Funding transnational collaborative research through joint transnational calls is one of the major objectives of E-Rare. This is the most important and effective joint activity to enhance the cooperation between European scientists working on rare diseases and thus reducing the fragmentation of research in this field. E-Rare launches calls on a yearly basis. The topic and eligibility criteria are specified every year and therefore may vary from one call to the other.

Spain
The Netherlands
MLC-Team
Megalencephalic leukoencephalopathy with subcortical cysts: from molecular basis to search for therapy

Project Coordinator

IDIBELL Ciencias Fisiologiques II
L'Hospitalet de Llobregat
Spain

Partners

Huibert Mansvelder VU University Medical Center Integrative Neurophysiology Amsterdam, The Netherlands
Marjo S. van der Knaap VU University Medical Center Child Neurology Amsterdam, The Netherlands
Mark Verheijen Center for Neurogenomics and Cognitive Research Molecular and Cellular Neurobiology Amsterdam, The Netherlands

Publications of the MLC-team project

Major results of the project

Megalencephalic leukoencephalopathy with subcortical cysts (MLC) is a rare, genetic brain disease, clinically characterized by early-onset macrocephaly and after a few years slow deterioration of motor functions, epilepsy and mental decline.

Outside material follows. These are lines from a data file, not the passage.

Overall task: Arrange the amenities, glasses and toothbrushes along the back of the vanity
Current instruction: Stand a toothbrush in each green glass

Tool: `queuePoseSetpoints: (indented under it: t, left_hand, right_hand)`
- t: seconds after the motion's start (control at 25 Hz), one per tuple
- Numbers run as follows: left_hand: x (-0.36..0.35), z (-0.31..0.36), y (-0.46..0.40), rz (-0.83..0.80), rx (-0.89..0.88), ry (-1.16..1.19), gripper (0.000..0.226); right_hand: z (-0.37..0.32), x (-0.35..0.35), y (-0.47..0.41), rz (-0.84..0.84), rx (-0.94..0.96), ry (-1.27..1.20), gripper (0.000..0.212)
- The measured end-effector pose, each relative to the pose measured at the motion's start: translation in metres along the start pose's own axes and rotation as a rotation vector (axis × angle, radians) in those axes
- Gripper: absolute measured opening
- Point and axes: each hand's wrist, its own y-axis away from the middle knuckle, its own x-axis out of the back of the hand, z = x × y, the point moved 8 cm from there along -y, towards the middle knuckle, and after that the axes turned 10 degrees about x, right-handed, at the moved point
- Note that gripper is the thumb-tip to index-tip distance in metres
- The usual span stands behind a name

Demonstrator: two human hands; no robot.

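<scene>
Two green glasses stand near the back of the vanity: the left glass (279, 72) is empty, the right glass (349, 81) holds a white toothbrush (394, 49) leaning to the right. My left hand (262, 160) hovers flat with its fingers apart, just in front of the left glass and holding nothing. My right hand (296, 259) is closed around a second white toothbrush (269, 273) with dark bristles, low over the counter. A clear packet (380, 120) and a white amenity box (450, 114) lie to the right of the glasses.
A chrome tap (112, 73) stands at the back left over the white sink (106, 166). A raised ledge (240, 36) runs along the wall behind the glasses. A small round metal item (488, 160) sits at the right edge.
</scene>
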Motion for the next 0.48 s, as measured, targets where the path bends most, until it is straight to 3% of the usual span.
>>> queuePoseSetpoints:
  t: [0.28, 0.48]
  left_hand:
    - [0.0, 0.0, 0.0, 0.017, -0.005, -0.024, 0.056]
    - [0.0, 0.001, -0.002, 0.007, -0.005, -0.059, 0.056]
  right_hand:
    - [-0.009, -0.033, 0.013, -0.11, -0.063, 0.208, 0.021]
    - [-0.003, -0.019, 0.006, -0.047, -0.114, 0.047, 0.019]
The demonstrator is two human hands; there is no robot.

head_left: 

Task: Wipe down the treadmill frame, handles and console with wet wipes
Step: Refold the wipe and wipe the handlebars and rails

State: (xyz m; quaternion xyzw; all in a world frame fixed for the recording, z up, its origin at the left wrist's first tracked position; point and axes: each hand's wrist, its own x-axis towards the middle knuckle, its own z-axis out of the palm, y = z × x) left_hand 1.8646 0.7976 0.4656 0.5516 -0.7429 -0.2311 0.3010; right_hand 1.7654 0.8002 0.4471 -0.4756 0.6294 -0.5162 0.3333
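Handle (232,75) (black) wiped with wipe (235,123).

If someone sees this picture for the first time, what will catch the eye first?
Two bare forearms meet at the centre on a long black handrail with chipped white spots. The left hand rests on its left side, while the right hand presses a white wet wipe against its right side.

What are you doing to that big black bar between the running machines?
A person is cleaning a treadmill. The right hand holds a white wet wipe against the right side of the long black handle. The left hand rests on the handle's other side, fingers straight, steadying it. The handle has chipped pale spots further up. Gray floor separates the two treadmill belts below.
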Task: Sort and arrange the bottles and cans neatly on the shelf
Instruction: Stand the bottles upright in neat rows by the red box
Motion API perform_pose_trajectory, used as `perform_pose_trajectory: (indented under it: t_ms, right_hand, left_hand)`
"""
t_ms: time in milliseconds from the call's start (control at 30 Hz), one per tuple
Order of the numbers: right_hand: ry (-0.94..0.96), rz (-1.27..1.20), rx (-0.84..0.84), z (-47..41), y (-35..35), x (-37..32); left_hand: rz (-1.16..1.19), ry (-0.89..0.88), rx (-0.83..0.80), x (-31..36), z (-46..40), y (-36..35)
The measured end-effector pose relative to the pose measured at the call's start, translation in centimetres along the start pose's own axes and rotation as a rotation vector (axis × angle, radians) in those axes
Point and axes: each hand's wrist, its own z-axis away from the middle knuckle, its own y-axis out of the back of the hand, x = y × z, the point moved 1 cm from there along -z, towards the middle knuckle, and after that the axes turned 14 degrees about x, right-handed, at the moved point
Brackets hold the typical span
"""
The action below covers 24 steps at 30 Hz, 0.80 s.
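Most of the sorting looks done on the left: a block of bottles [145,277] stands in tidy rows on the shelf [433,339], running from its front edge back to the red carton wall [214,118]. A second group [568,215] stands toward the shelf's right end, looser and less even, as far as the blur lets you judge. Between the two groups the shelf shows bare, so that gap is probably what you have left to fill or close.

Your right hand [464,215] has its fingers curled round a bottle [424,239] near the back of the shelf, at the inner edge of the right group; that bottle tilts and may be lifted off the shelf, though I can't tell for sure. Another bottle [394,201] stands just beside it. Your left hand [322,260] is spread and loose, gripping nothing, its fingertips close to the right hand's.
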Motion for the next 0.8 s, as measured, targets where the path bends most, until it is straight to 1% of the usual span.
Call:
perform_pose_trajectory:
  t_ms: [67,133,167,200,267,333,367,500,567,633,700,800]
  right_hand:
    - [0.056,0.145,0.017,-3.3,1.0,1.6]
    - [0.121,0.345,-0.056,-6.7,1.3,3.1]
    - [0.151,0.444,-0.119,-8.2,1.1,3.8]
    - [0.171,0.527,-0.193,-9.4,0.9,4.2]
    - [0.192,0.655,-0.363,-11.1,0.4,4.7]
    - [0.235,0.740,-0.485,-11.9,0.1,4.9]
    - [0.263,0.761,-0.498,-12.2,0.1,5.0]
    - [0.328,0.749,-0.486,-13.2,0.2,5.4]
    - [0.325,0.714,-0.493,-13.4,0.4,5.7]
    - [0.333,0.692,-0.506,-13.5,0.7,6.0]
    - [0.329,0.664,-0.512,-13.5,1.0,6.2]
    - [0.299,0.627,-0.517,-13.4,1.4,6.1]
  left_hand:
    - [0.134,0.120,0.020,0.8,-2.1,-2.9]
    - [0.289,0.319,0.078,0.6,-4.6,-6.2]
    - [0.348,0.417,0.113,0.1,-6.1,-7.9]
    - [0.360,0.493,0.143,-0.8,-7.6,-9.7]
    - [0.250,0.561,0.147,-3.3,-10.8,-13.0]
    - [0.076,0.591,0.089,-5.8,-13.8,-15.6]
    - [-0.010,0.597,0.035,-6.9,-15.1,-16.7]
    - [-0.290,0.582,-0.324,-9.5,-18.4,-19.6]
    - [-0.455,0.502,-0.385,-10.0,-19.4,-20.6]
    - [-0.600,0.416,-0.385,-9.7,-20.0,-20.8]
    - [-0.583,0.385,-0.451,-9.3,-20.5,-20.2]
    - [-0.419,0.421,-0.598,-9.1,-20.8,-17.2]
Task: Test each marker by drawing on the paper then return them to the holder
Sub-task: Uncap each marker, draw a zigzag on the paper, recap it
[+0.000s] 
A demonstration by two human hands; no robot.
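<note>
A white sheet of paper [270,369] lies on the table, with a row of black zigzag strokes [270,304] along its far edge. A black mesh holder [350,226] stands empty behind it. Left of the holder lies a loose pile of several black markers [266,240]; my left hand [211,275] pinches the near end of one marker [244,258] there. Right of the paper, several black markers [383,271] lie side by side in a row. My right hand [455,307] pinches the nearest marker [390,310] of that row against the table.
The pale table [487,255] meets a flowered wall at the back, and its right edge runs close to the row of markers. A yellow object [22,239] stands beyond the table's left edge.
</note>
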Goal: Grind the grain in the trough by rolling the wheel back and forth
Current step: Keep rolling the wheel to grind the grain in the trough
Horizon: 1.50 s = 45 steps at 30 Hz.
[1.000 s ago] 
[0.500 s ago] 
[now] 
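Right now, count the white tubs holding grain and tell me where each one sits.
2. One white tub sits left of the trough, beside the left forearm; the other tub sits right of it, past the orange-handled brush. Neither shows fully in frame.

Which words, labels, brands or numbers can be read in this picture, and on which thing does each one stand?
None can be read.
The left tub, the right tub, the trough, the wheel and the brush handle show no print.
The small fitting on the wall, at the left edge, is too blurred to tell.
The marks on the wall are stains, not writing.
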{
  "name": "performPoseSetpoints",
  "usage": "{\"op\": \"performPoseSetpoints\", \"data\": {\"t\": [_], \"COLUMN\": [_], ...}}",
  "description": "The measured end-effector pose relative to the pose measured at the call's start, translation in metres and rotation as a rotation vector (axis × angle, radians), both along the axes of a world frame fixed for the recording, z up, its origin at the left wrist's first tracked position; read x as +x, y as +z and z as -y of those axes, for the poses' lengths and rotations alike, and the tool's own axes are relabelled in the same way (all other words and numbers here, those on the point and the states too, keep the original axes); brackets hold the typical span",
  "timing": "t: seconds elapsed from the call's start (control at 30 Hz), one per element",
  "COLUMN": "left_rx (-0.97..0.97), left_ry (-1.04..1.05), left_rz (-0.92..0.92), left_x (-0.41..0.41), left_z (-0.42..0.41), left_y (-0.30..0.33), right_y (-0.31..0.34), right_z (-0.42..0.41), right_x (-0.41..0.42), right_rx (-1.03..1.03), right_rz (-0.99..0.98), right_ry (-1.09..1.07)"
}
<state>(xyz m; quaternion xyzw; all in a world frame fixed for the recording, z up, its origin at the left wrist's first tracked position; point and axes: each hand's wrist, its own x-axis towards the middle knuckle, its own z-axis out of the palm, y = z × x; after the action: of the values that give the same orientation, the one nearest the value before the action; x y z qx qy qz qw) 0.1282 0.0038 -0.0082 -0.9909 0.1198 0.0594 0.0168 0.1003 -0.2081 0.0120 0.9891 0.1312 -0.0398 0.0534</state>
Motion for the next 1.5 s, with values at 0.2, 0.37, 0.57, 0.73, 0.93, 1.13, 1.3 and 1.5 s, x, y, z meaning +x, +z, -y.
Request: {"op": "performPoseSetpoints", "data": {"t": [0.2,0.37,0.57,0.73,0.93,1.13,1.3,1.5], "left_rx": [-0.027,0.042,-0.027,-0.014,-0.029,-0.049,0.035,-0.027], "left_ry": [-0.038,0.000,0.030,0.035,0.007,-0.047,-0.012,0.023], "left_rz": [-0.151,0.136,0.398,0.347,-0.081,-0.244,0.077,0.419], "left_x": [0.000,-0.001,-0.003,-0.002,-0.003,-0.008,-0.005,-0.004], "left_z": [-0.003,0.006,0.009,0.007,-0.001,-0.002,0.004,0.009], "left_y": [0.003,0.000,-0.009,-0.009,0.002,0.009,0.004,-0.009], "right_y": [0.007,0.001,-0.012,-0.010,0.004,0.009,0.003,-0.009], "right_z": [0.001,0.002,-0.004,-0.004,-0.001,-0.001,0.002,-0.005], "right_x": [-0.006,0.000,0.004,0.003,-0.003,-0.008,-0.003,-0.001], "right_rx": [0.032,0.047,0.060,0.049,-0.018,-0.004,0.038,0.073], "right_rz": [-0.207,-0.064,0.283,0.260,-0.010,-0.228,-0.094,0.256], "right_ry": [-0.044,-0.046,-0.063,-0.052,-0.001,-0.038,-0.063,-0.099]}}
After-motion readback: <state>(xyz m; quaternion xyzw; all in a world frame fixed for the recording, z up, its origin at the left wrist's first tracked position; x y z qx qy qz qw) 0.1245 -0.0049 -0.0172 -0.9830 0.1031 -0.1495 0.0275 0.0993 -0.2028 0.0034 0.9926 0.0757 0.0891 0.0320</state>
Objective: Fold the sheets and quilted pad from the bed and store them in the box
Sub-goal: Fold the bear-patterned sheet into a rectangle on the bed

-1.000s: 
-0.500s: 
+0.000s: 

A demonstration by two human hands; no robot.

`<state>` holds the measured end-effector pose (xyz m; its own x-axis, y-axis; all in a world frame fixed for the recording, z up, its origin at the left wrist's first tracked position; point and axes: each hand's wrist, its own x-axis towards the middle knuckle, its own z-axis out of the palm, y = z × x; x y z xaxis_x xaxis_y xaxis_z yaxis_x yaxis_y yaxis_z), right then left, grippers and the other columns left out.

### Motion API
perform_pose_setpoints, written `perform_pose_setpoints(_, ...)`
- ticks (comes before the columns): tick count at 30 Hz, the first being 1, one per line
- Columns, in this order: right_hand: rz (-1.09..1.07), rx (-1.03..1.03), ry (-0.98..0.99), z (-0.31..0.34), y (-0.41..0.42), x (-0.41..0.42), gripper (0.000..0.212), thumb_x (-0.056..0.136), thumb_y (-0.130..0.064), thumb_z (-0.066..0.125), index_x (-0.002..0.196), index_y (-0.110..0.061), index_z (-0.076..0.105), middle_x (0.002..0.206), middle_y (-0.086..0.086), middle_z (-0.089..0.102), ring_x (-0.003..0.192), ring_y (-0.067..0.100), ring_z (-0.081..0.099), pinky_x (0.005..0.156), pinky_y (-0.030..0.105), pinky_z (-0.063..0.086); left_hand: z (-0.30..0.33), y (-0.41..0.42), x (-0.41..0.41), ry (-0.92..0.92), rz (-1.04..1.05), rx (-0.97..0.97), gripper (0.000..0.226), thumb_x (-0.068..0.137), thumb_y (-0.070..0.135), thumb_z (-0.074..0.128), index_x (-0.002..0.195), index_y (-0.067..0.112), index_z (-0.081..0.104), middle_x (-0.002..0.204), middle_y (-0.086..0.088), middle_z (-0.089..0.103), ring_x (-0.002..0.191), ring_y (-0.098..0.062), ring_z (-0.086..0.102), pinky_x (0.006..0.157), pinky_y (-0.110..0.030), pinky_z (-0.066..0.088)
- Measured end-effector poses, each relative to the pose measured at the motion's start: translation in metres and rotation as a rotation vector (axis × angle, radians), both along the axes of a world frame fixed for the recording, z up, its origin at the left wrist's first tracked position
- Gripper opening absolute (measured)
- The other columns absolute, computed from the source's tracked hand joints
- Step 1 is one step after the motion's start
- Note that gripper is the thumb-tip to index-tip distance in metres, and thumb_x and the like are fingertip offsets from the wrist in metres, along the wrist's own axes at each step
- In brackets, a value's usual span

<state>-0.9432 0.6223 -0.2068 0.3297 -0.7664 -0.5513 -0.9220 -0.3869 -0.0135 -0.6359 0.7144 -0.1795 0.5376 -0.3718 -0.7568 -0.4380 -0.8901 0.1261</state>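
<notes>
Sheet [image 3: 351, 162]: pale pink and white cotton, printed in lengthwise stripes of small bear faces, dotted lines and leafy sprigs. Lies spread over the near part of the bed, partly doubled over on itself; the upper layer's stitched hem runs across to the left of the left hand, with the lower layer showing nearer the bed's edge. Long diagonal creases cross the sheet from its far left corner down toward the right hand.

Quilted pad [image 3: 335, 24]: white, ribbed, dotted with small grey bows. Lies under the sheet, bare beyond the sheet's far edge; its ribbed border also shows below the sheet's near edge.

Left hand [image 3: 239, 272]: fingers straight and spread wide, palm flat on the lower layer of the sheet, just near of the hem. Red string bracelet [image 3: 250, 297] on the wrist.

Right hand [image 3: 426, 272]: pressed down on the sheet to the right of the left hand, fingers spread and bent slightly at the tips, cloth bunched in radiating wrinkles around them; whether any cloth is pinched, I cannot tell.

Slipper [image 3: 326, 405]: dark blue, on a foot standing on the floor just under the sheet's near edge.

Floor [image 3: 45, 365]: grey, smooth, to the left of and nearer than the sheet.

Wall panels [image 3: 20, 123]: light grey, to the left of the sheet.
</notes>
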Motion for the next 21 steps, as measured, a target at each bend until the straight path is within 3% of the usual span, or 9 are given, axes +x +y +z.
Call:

In MLC, the cerebral myelin is vacuolated, causing white matter swelling. MLC1 is the first gene demonstrated to be involved in this disease, and it encodes a transmembrane protein of unknown function mainly expressed in astroglial processes. MLC1 mutations reduce MLC1 protein levels. At the beginning of the project, there was no insight into the pathophysiology of MLC and no specific therapy was available. Furthermore, genetic studies had demonstrated that there were other unidentified disease MLC genes.
The general objective of the project was to gain insights into the disease mechanism of MLC in order to find openings for treatment. In order to achieve this objective, we proposed a multidisciplinary approach. Thus, the planned experiments comprise the characterization of animal models of MLC disease (mice and zebrafish, created by inactivation of the MLC1 gene), the analysis of cells with decreased MLC1 expression and a search for new MLC disease genes by genetic linkage or analysis of the MLC1 protein interactome.
We expected that, based on the outcome of the research proposed, we could be able to design screening studies aimed at identifying molecules that could be used for therapy, and they could be tested in our animal models.
With these objectives in mind, our collaborative team identified the second gene of MLC disease, GLIALCAM, which has the role to be a MLC1 subunit, and their interaction is needed for MLC1 proper expression at the membrane in astrocyte-astrocyte junctions. Furthermore, we discovered that in MLC two types of chloride channels are affected. In one hand, GlialCAM had been identified as a ClC-2 auxiliary subunit and in vivo studies in MLC animal models have shown that the chloride channel ClC-2 is mislocalized in astrocytes and oligodendrocytes. On the other hand, electrophysiological measurements from lymphoblast obtained from patients, astrocytes depleted of MLC1 or GlialCAM by RNA interference or astrocytes from the Mlc1-/- mice have shown that the activation of volume-regulated anion currents (VRAC) is impaired. The VRAC activity is involved in cellular osmotic response and failure of its activity may lead to the vacuolization observed in astrocytes.
Thus, we have moved from a lack of knowledge in the pathophysiology of MLC to get the first insights into what physiological process are affected. We envisage that the next years of research in MLC will result in finding exciting molecular details which will allow understanding the exact role of MLC1/GlialCAM in the regulation of chloride fluxes by glial cells and hopefully will provide novel therapies for MLC.